Characterization of Anti-Cancer Drug Materials Loaded Poly(3-hydroxybutyrate-co-3-hydroxyhexanoate) Microspheres for Drug Delivery System in Biochemical Material System

Abstract:

Poly (3-hydroxybutyrate-co-3-hydroxyhexanoate) (PHBHHx) is one of the components of polyhydroxyalkanoates (PHAs) and some of its mechanical properties have been shown to improve over poly (3-hydroxybutyrate) (PHB) and poly (3-hydroxybutyrate-co-3-hydroxyvalerate) (PHBV). The investigation of PHBHHx microspheres as a drug delivery system was prepared by emulsion-solvent evaporation method for the sustained release of anti-cancer drug 5-fluorouracil (5-FU) and cyclosporin A (CsA). The mean diameter of the PHBHHx microspheres ranged from 5.24 to 22.10 μm dependent on the different processing parameters.
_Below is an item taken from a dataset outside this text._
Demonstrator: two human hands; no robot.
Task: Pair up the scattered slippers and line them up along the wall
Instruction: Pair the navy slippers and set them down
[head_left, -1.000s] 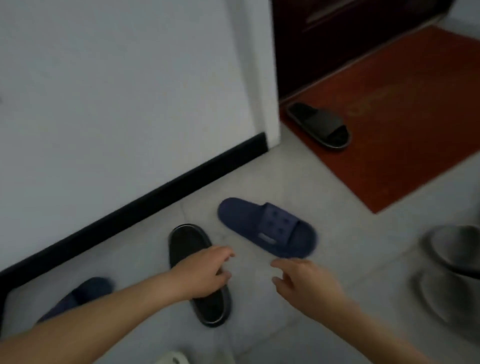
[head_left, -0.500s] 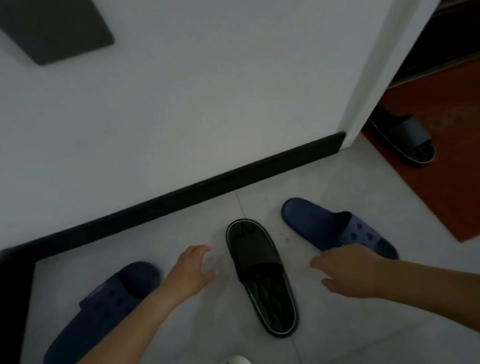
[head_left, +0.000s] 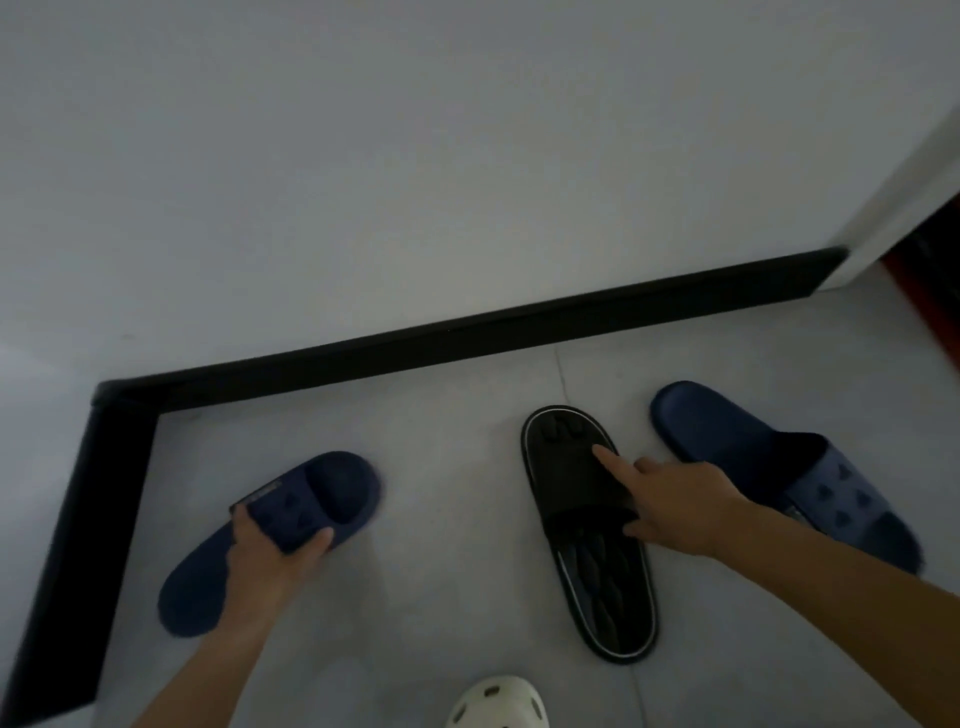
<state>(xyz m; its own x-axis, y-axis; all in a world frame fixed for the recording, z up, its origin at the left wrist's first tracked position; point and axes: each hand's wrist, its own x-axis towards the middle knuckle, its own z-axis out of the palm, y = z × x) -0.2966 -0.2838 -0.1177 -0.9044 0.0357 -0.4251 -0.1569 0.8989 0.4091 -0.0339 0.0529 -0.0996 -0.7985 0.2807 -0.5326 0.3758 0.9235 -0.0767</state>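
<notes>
A moment ago the left hand (head_left: 270, 551) was only reaching. Now its fingers (head_left: 317, 538) hold the strap of the left blue slipper (head_left: 332, 488), which lies on the floor (head_left: 441, 519) near the wall (head_left: 415, 182). Pairing can start: the other blue slipper (head_left: 727, 436) lies on the right. The right hand (head_left: 685, 509) has moved onto the black slipper (head_left: 566, 452), one finger straight, gripping nothing.

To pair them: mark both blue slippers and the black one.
Left blue slipper (head_left: 283, 512): head view, its strap.
Right blue slipper (head_left: 836, 493): head view, its strap.
Black slipper (head_left: 608, 587): head view, its ribbed footbed.
</notes>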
The PHBHHx concentration, emulsifier concentration, anti-cancer drug dosage, and agitation speed, were optimized according to the encapsulation efficiency of 4% PHBHHx, 0.5% SDS, 10 mg anti-cancer drug, and 500 rpm. Under optimized conditions, the encapsulation efficiency of 5-FU and CsA microspheres were 7.19% and 96.44%, respectively. The morphologies of scanning electron microscope (SEM) suggested that PHBHHx microspheres were relatively smooth that provided better dispersion compared to PHB microspheres. The in vitro release profiles indicated 32.42% of 5-FU and 30.61% of CsA were released from PHBHHx microspheres during the initial burst phase, and the drug release from PHBHHx microsphere could be detected even after one month. The characteristics of PHBHHx microspheres demonstrated the feasibility of PHBHHx microsphere as a novel matrix for drug release system. With positive maintenance of the therapeutic concentrations of the drug, side effects can be reduced and patient compliance can be improved.